Durante más de un mes, los franceses fueron capaces de organizarse por fuera del sistema, y no solo expresarse y pedir lo que nadie estaba dispuesto a darles, sino también de bajar del pedestal en el que se creía un presidente demasiado personalista, y ceder.
La ultima convocatoria tuvo éxito, aunque los números disminuyeron, un poco por cansancio, un poco porque para algunos las medidas de Macron ya les iban bien, otro poco porque el año se termina y la casa tira.
El verdadero éxito de los Giles Jaunes fue organizarse, movilizar a una buena parte de la sociedad francesa, conseguir cambios, todos eso prescindiendo del ego, del nombre a quien sobornar, a quien convencer, a quien amenazar con un puesto en la lista, con un carguito.

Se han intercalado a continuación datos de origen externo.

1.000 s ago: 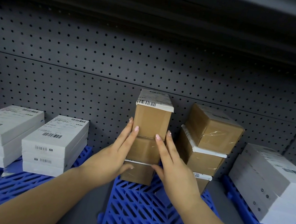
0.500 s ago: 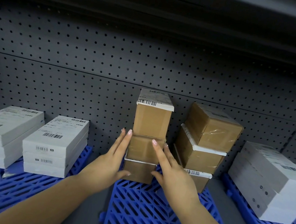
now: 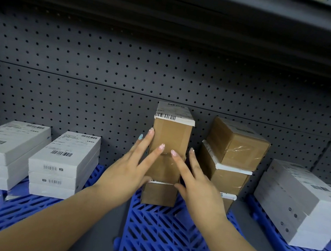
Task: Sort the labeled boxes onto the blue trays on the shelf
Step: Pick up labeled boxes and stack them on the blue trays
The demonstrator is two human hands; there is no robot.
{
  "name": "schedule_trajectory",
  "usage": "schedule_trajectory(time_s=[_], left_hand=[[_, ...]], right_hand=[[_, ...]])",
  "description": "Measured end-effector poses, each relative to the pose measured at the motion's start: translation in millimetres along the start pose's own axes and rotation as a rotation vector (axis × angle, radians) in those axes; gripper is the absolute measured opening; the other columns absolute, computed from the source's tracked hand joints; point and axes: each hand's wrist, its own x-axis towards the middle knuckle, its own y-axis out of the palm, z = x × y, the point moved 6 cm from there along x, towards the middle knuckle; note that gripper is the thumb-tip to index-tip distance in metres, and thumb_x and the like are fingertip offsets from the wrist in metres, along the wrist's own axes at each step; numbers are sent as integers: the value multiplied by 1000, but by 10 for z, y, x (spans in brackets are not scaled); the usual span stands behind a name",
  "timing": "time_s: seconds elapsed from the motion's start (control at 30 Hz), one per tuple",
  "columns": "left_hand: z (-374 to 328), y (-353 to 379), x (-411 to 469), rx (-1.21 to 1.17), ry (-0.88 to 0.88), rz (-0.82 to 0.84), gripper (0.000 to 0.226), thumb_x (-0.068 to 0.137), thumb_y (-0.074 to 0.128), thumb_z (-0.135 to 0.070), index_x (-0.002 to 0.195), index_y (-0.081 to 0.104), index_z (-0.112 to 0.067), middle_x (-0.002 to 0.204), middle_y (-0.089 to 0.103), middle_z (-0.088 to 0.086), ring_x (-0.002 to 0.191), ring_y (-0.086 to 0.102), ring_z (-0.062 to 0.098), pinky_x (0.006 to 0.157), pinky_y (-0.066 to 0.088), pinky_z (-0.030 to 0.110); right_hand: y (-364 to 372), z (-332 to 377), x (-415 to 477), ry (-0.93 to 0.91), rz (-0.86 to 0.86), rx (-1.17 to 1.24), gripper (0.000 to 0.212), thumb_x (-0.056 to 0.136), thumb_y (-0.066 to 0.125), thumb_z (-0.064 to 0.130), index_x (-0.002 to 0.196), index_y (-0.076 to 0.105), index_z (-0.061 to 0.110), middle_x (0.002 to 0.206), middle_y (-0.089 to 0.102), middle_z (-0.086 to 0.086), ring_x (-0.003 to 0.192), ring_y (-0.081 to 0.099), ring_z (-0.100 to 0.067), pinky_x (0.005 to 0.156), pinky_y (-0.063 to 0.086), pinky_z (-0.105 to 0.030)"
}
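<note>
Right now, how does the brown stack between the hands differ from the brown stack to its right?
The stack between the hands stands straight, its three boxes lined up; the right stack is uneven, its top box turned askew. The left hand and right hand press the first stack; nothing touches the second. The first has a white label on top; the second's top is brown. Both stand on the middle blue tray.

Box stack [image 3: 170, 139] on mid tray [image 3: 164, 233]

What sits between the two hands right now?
In the head view, the left stack of brown boxes stands between the left hand and right hand; both press open against its middle box.
</note>
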Motion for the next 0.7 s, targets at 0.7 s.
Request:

Tal vez sea tiempo de parar la pelota, de adoptar un estado de latencia y observar. El presidente sabe que la gente no es muda, ni idiota, y que este ahí. Tal vez sea hora de darle una nueva forma al movimiento, y dejar la calle, sin dejar la atención. A ver qué hacen. A ver si se atreven. Una convocatoria en unas semanas o unos meses devolvería a los Giles Jaunes a las calles y las carreteras con fuerzas renovadas y con convicciones intactas. Pidiendo del gobierno lo que nunca van a negociar: respeto.